All of the data below should be printed again exactly, pictures excluded.

§ **Supplied data**
----------------
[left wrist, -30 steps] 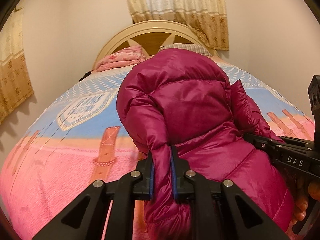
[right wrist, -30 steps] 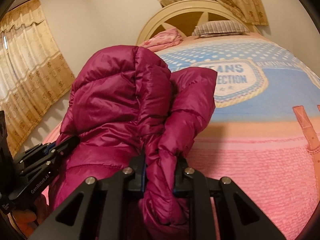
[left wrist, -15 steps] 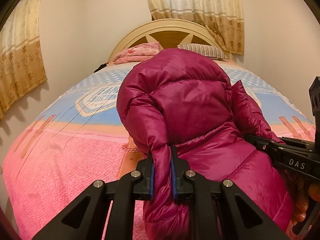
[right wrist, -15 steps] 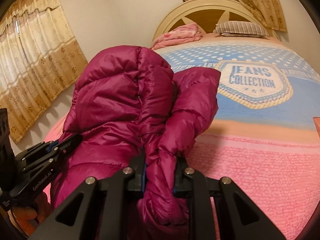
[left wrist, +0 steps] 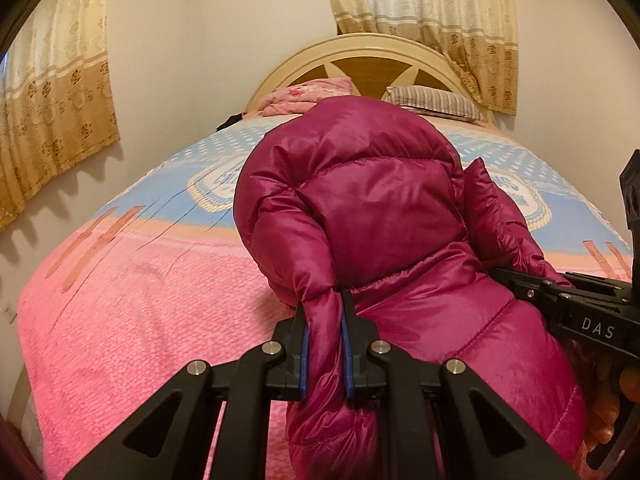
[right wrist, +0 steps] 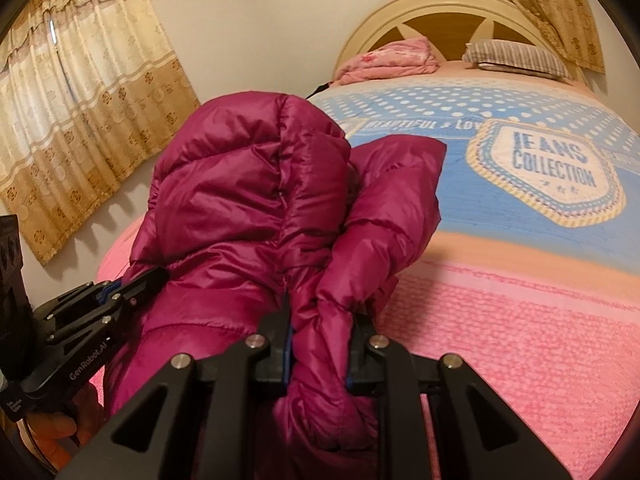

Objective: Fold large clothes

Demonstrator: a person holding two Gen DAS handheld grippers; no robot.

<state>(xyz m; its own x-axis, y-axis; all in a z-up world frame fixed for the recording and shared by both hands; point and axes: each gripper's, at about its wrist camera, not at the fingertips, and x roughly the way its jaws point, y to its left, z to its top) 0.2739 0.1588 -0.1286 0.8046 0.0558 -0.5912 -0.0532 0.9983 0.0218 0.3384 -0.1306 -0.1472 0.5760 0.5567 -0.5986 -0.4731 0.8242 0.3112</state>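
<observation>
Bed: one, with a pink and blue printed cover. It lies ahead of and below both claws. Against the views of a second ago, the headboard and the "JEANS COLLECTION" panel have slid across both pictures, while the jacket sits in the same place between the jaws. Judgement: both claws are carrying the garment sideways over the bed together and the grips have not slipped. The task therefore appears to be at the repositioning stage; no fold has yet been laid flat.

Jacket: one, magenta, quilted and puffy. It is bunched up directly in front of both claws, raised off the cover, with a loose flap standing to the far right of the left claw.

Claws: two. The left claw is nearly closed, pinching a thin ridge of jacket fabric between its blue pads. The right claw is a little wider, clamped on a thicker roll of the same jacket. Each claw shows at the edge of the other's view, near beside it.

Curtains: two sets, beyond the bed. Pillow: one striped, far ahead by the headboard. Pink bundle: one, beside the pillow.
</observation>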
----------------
§ **Task response**
[left wrist, -30 steps] 
[right wrist, -30 steps] 
[left wrist, -15 steps] 
[right wrist, -15 steps] 
[left wrist, +0 steps] 
[right wrist, +0 steps] 

Objective: Fold large clothes

Demonstrator: a person holding two Gen DAS handheld grippers; no robot.

<state>(xyz m; its own x-axis, y-axis; all in a z-up world frame fixed for the recording and shared by both hands; point and axes: each gripper's, at about its wrist camera, not at the fingertips, and x roughly the way its jaws point, y to its left, z to its top) 0.2739 0.1588 -0.1286 0.8046 0.0558 -0.5912 -0.0532 0.9983 0.0218 0.3384 -0.1306 -0.1472 0.5760 0.5567 -0.5986 -0.4731 0.8242 0.3112</state>
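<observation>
Bed: one, with a pink and blue printed cover. It lies ahead of and below both claws. Against the views of a second ago, the headboard and the "JEANS COLLECTION" panel have slid across both pictures, while the jacket sits in the same place between the jaws. Judgement: both claws are carrying the garment sideways over the bed together and the grips have not slipped. The task therefore appears to be at the repositioning stage; no fold has yet been laid flat.

Jacket: one, magenta, quilted and puffy. It is bunched up directly in front of both claws, raised off the cover, with a loose flap standing to the far right of the left claw.

Claws: two. The left claw is nearly closed, pinching a thin ridge of jacket fabric between its blue pads. The right claw is a little wider, clamped on a thicker roll of the same jacket. Each claw shows at the edge of the other's view, near beside it.

Curtains: two sets, beyond the bed. Pillow: one striped, far ahead by the headboard. Pink bundle: one, beside the pillow.
</observation>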

The answer contains nothing more.